The reviews for Biden’s first crack at Samuel Alito, the humorless Supreme Court nominee, were murderous. The New York Times had Biden out on Page One — normally a position to kill for — only this time it was not a paean to his considerable merits, but an account of how it took him nearly three minutes of throat-clearing to ask his first question and then took the rest of his allocated 30 minutes just to get in four more. He concluded with about half a minute still left to him — something of a personal best that even he had to acknowledge.

[…]

The tragedy is that Biden, who is running for president, is a much better man and senator than these accounts would suggest. But his tendency, his compulsion, his manic-obsessive running of the mouth has become the functional equivalent of womanizing or some other character weakness that disqualifies a man for the presidency. It is his version of corruption, of alcoholism, of a fierce temper or vile views — all the sorts of things that have crippled candidates in the past. It is, though, an innocent thing, as good-humored as the man and of no real policy consequence. It will merely stunt him politically.

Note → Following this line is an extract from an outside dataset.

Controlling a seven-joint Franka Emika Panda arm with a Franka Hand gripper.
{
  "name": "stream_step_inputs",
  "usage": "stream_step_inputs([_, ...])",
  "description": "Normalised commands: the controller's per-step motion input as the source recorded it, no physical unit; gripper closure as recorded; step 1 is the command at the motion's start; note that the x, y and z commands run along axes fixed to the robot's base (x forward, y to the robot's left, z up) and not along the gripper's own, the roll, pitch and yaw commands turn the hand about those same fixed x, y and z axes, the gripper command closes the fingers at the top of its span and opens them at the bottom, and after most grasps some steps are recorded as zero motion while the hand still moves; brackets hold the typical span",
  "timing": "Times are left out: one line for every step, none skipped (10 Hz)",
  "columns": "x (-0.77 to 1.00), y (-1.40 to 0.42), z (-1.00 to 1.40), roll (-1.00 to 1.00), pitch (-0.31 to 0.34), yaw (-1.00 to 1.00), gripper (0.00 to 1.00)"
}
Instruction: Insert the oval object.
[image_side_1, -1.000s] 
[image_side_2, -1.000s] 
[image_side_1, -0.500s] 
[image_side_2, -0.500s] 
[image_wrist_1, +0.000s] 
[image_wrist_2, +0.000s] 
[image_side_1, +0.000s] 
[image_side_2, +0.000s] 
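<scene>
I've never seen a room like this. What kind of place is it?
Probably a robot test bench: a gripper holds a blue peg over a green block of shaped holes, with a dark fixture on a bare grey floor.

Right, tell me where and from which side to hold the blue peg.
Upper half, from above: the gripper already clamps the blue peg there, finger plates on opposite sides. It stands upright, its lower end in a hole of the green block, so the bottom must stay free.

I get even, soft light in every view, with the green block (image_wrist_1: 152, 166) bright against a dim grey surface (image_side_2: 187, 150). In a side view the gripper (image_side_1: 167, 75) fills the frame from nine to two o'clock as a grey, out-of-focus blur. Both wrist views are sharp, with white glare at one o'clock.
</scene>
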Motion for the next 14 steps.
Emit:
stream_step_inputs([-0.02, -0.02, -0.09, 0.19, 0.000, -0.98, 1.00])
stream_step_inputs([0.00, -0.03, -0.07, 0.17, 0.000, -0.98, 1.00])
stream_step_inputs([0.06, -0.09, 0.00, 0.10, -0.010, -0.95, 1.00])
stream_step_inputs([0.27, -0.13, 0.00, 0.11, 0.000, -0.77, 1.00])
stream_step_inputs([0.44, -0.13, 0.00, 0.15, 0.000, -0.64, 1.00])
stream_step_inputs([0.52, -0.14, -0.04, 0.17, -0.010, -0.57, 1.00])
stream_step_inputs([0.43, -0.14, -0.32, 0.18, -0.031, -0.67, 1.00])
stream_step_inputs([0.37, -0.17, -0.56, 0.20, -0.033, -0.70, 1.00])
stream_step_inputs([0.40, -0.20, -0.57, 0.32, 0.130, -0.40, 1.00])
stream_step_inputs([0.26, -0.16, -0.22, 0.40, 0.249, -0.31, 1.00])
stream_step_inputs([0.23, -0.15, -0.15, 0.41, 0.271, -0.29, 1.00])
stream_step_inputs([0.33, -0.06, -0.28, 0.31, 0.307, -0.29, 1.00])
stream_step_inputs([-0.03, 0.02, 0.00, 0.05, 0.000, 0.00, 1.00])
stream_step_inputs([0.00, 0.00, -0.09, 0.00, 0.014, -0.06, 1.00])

‘Tis a pity. Biden occupies the sensible center of the Democratic Party. He supported Bill Clinton’s crime bill (more cops, fewer assault rifles) which helped the Democrats fight the talk-show calumny that they were pro-crime and anti-cop. In his maturity, he has emerged, along with some appropriate gray hair, as one of his party’s most important — and knowledgeable — voices on foreign policy.

[…]

The seniority that makes Biden so knowledgeable on foreign policy — a conversation with him is always instructive — is also what cripples. He has been in the Senate since 1973 and suffers, as nearly all senators do sooner or later, from the conviction that he and his colleagues are the center of the world. After all, no one — with the possible exception of family members — ever tells a senator to shut up. They are surrounded by fawning staff and generally treated as minor deities. They lose perspective, which is why, now that you’ve asked, they talk and talk at these hearings. They are convinced the world is watching. Actually, it’s only a half a dozen shut-ins on C-SPAN — and, of course, the nearly catatonic press corps. Everyone else is playing computer solitaire.

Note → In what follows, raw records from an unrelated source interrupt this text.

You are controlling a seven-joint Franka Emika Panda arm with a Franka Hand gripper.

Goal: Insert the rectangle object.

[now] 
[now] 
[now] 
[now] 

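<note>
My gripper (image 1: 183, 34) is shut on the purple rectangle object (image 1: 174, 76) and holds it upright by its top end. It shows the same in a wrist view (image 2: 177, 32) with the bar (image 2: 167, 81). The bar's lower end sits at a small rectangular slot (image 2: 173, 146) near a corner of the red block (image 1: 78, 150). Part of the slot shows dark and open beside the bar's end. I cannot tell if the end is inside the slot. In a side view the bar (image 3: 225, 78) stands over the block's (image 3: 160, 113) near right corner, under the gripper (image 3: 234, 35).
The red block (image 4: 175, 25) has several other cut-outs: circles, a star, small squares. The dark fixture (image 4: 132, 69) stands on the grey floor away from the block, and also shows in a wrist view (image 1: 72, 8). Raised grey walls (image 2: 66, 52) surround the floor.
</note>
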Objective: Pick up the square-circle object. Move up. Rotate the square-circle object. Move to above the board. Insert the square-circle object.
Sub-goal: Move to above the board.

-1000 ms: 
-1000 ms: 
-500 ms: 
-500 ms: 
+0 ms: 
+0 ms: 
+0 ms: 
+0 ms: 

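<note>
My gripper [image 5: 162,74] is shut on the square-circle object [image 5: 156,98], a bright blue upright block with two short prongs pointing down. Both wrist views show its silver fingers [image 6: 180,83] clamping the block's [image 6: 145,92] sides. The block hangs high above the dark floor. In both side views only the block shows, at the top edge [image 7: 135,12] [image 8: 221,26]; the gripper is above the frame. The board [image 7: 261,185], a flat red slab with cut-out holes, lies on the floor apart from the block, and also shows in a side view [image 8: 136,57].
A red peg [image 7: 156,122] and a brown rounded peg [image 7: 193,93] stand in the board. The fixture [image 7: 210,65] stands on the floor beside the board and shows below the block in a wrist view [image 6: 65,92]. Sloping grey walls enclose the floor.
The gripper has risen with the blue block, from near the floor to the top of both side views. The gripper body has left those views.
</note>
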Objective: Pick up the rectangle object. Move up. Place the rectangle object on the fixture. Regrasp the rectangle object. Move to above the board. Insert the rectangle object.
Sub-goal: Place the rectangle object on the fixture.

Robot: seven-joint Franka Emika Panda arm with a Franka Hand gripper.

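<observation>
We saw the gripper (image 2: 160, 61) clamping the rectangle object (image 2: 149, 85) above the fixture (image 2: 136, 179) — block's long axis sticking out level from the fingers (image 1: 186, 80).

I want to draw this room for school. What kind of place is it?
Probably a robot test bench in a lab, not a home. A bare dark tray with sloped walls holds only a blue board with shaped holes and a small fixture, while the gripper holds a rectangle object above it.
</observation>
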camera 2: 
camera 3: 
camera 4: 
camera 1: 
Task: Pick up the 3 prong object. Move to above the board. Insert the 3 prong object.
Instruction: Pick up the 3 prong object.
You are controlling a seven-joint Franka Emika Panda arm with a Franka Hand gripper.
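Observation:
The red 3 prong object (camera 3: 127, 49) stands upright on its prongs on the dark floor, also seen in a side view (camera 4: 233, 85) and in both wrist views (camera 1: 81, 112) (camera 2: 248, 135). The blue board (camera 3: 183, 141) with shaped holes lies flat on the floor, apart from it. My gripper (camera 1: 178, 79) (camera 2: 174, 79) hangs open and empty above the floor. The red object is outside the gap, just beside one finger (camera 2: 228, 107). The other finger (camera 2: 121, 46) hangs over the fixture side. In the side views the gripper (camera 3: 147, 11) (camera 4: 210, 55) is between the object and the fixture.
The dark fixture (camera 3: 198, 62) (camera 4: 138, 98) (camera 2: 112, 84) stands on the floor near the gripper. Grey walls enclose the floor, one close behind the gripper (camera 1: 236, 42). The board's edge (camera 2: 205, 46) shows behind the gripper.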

Biden ran for president once before — and then, too, his mouth went off on its own. (In 1988, his stump speech was perilously similar to the one used by Neil Kinnock, Britain’s Labor Party leader.) This time seems no different, except the loss is greater. Foreign policy, Biden’s specialty, is the number one issue. He has much to say — and then too much to add. He is an anatomical disaster. His Achilles’ heel is his mouth.

I agree with Cohen that Biden is generally very smart, reasonable, and decent. I would argue, however, that the flaws he identifies go beyond mere style and into the areas of judgment and leadership. Those things, alas, are the paramount virtues we look for in a president.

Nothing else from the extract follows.